Liu Yixun, Nacif Marcelo Souto, Liu Songtao, Sibley Christopher T, Bluemke David A, Summers Ronald M, Yao Jianhua
Radiology and Imaging Science, National Institutes of Health, MD, USA.
Annu Int Conf IEEE Eng Med Biol Soc. 2012;2012:5327-30. doi: 10.1109/EMBC.2012.6347197.
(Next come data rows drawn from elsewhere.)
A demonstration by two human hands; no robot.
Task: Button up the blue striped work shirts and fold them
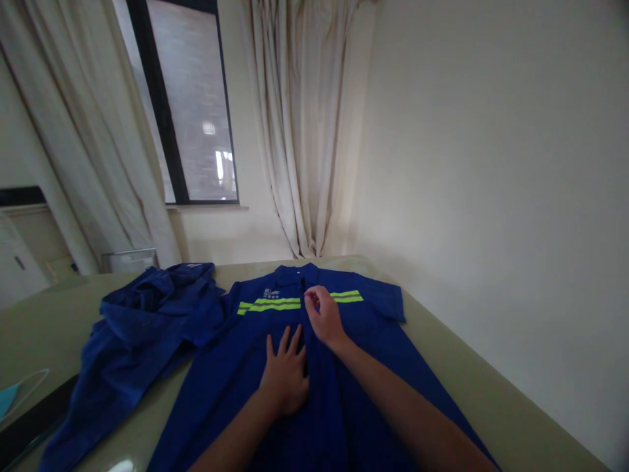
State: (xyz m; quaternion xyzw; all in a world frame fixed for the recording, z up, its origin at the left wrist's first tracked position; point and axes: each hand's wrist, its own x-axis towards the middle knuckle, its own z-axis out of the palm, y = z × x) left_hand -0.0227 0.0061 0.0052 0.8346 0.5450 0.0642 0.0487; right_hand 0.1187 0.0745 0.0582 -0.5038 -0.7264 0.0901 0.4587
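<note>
A blue short-sleeved work shirt (373, 328) with yellow-green reflective stripes and a white chest logo lies spread out front side up, its collar toward the wall. My left hand (285, 377) rests flat on its front, fingers spread, just left of the front opening. Over the opening at stripe height, my right hand (322, 314) is closed in a pinch, thumb and index finger together. What sits between those fingertips is too small and hidden to make out.
A second blue garment (142, 321) lies crumpled at the left on the greenish table (466, 367). Further left are a dark flat object (37, 413) and a light-blue face mask (8, 398). A wall (491, 164) borders the right; curtains (299, 131) hang behind.
</note>
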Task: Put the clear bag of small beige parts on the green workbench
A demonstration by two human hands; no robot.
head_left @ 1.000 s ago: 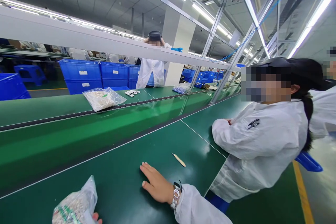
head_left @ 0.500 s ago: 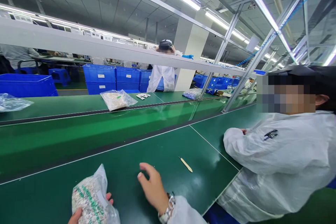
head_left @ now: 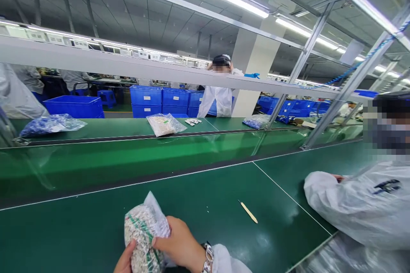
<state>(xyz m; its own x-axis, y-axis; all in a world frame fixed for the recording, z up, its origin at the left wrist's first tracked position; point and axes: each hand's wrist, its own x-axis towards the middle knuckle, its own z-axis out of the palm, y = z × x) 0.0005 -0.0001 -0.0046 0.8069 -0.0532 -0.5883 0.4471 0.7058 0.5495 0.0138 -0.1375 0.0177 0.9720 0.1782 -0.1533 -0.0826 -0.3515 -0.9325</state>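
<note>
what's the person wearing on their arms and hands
Both hands are bare, no gloves. The right hand has a silver metal-link wristwatch at the wrist, then a white coat sleeve. The left hand is mostly out of frame; its sleeve is not visible.

Factory assembly line, conveyor belt point(head_left: 128, 160), blue crates point(head_left: 145, 100)

Both hands, left point(head_left: 123, 262) and right point(head_left: 179, 245), grip a clear bag of small parts point(head_left: 144, 232) above the green table point(head_left: 80, 230); a wooden stick point(head_left: 249, 212) lies nearby; a co-worker's sleeve point(head_left: 346, 207) rests at right.
</note>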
Cardiac CT is emerging as a preferable modality to detect myocardial stress/rest perfusion; however the insufficient contrast of myocardium on CT image makes its segmentation difficult. In this paper, we present a point-guided modeling and deformable model-based segmentation method. This method first builds a triangular surface model of myocardium through Bézier contour fitting based on a few points selected by clinicians. Then, a deformable model-based segmentation method is developed to refine the segmentation result. The experiments on 8 cases show the accuracy of the segmentation in terms of true positive volume fraction, false positive volume fractions, and average surface distance can reach 91.0%, 0.3%, and 0.6mm, respectively. The comparison between the proposed method and a graph cut-based method is performed. The results demonstrate that this method is effective in improving the accuracy further.
心脏CT正逐渐成为检测心肌负荷/静息灌注的一种优选方式;然而,CT图像中心肌对比度不足使其分割变得困难。在本文中,我们提出了一种基于点引导建模和可变形模型的分割方法。该方法首先基于临床医生选择的几个点,通过贝塞尔轮廓拟合构建心肌的三角表面模型。然后,开发了一种基于可变形模型的分割方法来细化分割结果。对8个病例的实验表明,在真阳性体积分数、假阳性体积分数和平均表面距离方面,分割的准确率分别可达91.0%、0.3%和0.6毫米。对所提方法与基于图割的方法进行了比较。结果表明,该方法在进一步提高准确率方面是有效的。